OSB Ópera é o nome do novo grupo orquestral da Sinfônica Brasileira, que executaria óperas em forma de concerto.

O Movimento.com teve acesso, em primeira mão, a detalhes do projeto relacionado ao novo conjunto formado por músicos readmitidos pela Orquestra Sinfônica Brasileira (OSB).

Desde a divulgação do acordo fechado entre a instituição e o grupo de músicos que se negou a realizar audições impostas pelo então diretor artístico da orquestra, Roberto Minczuk, o meio musical carioca e brasileiro vem se perguntando como tudo funcionaria daqui para frente.  O que esta outra orquestra faria?  Qual seria a sua função principal?  Ficaria como uma sombra da “orquestra-mãe”, relegada a um eterno segundo plano?

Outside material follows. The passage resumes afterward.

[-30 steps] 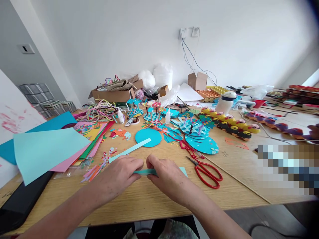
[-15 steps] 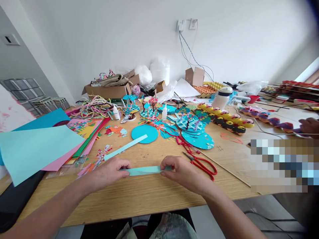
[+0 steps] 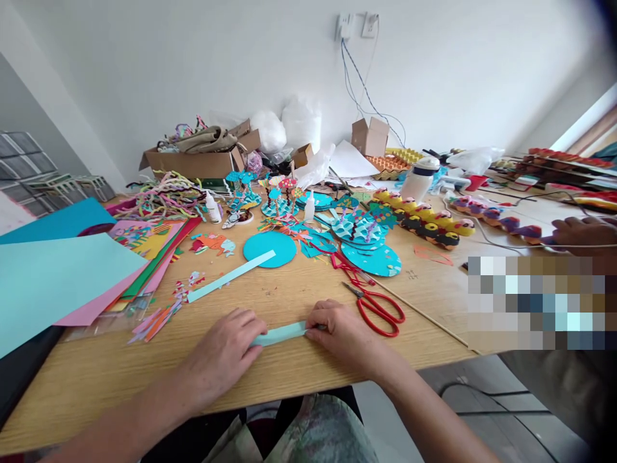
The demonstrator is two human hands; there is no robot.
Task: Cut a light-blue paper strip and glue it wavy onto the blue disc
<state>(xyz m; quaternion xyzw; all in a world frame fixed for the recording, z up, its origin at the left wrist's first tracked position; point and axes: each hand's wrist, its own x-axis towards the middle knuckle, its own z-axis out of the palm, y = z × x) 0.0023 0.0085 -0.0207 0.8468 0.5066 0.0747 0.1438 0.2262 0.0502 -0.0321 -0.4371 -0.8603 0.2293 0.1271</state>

Nesta terça-feira, uma nota divulgada pela coluna do jornalista Ancelmo Góes, no jornal O Globo, dava conta de que o novo conjunto se chamaria “Orquestra da Ópera”.  Curioso, fui atrás de maiores detalhes sobre o projeto, e acabei encontrando novidades surpreendentes e extremamente positivas – caso o projeto efetivamente seja levado adiante.

Uma fonte da OSB informa que, na verdade, o nome do novo conjunto não será aquele citado no parágrafo anterior, mas sim OSB Ópera, conforme aprovado pelo Conselho da FOSB, e sua função seria executar uma temporada de óperas em forma de concerto, sempre com regentes convidados.  Como todos sabem, uma das cláusulas do acordo que trouxe a paz ao grupo esclarece que estes músicos não serão liderados por Roberto Minczuk.

A ideia, sem dúvida, é interessantíssima, sobretudo se os títulos líricos que vierem a integrar esta possível temporada trouxerem ao Rio de Janeiro um repertório que parece não ter vez no Theatro Municipal, onde, nos últimos anos, em termos de títulos, tem reinado um feijão com arroz “super-ultra-mega basicão”.

Como costumo ser cético em relação a notícias tão boas como essa, é melhor esperar um pouco mais para comemorar.  Aguardemos, portanto, uma divulgação oficial.  Fica já registrado, porém, o meu incondicional apoio ao projeto, que poderia realmente impactar o cenário musical carioca, dependendo dos títulos e de sua quantidade, dos solistas convidados, etc.